The New York Times, ever the source of worthy journalism, compiled the complaints of a number of firms that have bucked under Google’s pricing scheme, leading them to move on:
In late February, Foursquare, the social media location service, said that on its Web site it would move from Google Maps to data from OpenStreetMap, a user-contributed map service that is created and managed much like Wikipedia. In a blog post, Foursquare said Google’s price increases had prompted the change.
Nestoria, a real estate search engine, also said it was leaving Google for OpenStreetMap because of the prices.
Tying this all together, we have Apple, perhaps Google’s largest user (given the popularity of iOS devices that have long employed Google Maps), and hot location-based startups, among others, leaving Google Maps, for OSM. We now turn to Microsoft.
How was it that OSM left its status as a project on the make, but one that was likely not ready for prime time, and become such a disruptive player? The answer, so far as I can tell, is Microsoft. Microsoft, in 2010, picked it as something to invest in, hiring one of its leaders, and giving it access to a huge quantity of data that it had collected. When Microsoft announced its hiring of Steve Coast, again the founder of OSM, this is how it described its contribution:
[W]e’re excited to announce a new initiative to work with the OpenStreetMap project, a community of more than 320,000 people who have built high quality maps for every country on earth. Microsoft is providing access to our Bing Aerial Imagery for use in the OpenStreetMap project, and we have hired industry veteran Steve Coast to lead this effort.
As a Principal Architect for Bing Mobile, Steve will help develop better mapping experiences for our customers and partners, and lead efforts to engage with OpenStreetMap and other open source and open data projects.
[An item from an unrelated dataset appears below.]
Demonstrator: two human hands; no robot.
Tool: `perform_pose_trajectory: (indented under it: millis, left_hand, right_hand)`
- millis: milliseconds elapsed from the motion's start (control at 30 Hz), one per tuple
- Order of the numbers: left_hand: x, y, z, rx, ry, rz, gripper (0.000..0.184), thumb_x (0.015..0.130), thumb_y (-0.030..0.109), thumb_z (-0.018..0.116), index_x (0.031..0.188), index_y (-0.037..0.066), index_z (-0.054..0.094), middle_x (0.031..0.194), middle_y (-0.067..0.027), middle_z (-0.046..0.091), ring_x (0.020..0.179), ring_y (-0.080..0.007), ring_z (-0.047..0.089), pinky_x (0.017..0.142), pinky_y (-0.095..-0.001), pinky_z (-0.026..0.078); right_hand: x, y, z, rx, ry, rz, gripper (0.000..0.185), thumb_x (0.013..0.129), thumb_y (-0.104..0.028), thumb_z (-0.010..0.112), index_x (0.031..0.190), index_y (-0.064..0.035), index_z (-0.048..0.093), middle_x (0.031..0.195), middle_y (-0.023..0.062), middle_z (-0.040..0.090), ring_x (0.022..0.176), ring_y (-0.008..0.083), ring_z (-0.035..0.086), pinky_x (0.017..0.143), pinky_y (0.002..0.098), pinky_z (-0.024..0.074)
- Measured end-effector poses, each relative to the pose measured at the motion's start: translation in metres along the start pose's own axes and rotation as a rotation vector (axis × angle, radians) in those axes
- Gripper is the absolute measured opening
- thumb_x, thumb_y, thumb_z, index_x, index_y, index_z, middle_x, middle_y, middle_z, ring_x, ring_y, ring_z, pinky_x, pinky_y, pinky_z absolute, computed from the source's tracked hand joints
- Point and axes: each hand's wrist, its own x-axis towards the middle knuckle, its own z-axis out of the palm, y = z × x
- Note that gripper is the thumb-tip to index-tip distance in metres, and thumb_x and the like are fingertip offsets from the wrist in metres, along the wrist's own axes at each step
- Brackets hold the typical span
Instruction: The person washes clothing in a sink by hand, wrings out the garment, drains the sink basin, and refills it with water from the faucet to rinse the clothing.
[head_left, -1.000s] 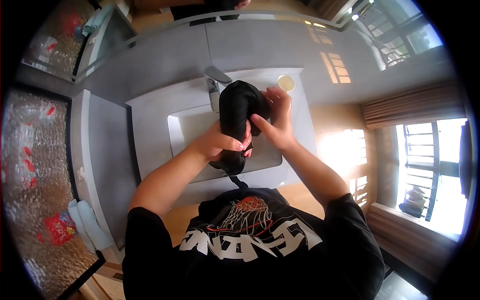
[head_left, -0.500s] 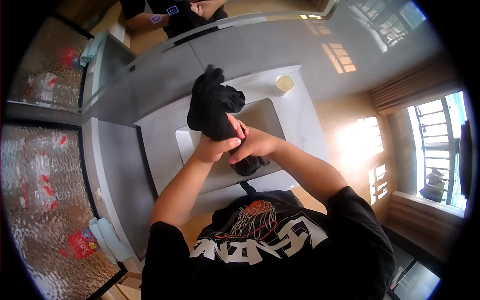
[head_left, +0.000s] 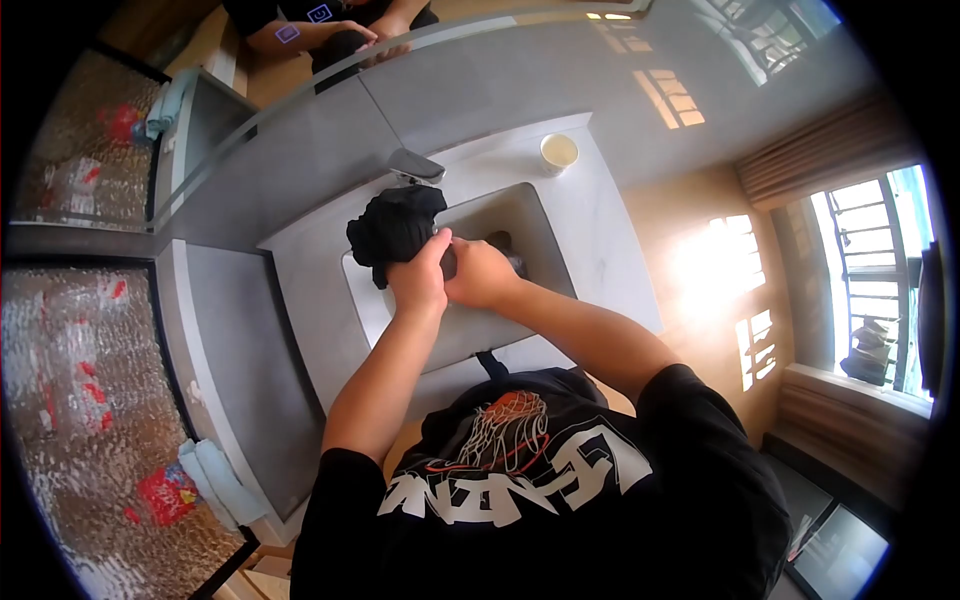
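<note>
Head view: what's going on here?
A person's left hand and right hand, close together, grip a bunched black cloth over the sink. Most of the visible cloth bulges out beyond the left hand, near the faucet. A cup stands apart on the counter.

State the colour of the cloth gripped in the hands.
The bunched cloth is black; it shows best in the head view.

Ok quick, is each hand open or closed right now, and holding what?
Left hand: closed, holding the bunched black cloth.
Right hand: closed, also gripping the black cloth.
</note>
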Motion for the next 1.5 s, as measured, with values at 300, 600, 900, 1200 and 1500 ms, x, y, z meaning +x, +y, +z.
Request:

As a first step in this engagement, we plan to enable access to Bing’s global orthorectified aerial imagery, as a backdrop of OSM editors. Also, Microsoft is working on new tools to better enable contributions to OSM.
That is a very broad mandate. The hiring of OSM’s founder aside, as an indicative element, here Microsoft states that it intended to ‘lead an effort’ to build better maps, by building ‘new tools’ for the project. It sounds like Microsoft decided that this was a horse that it wanted to back, and so it did.
TNW was not able to confirm by the time of publishing exactly if Bing Maps does currently employ OSM data. In the past, OSM data was used for a certain ‘app layer’ on Bing, but that appears to have been scrapped. I have a request for more information in with Microsoft, and will update this post upon hearing back. For what it is worth, PCWorld claims that “Bing also uses OpenStreetMap data for its mapping service.”
While Microsoft did not comment on whether it employs OSM data currently, the company, via a spokesperson, did confirm to TNW that it provides data to the OSM project. Also, Microsoft declined to share any financial terms of the agreement between it and OSM.
To sum, Microsoft picked OSM in 2010 and juiced it with help, allowing it to grow into a credible second service option to Google Maps. Unwittingly, and we almost want to suspect subterfuge, Microsoft has helped to create a vehicle that siphons customers from Google. That and bring the likes of Apple on board, providing that rival with the assistance that it needed to move towards its own solution. With the help of Microsoft, OSM, in our view, is pinching Google, letting Apple rest for a pit stop, and is providing a new path forward for geolocation-focused startups.
There you have it: the behind the scenes view. Now the real question: did Microsoft plan all this, or did it simply happen?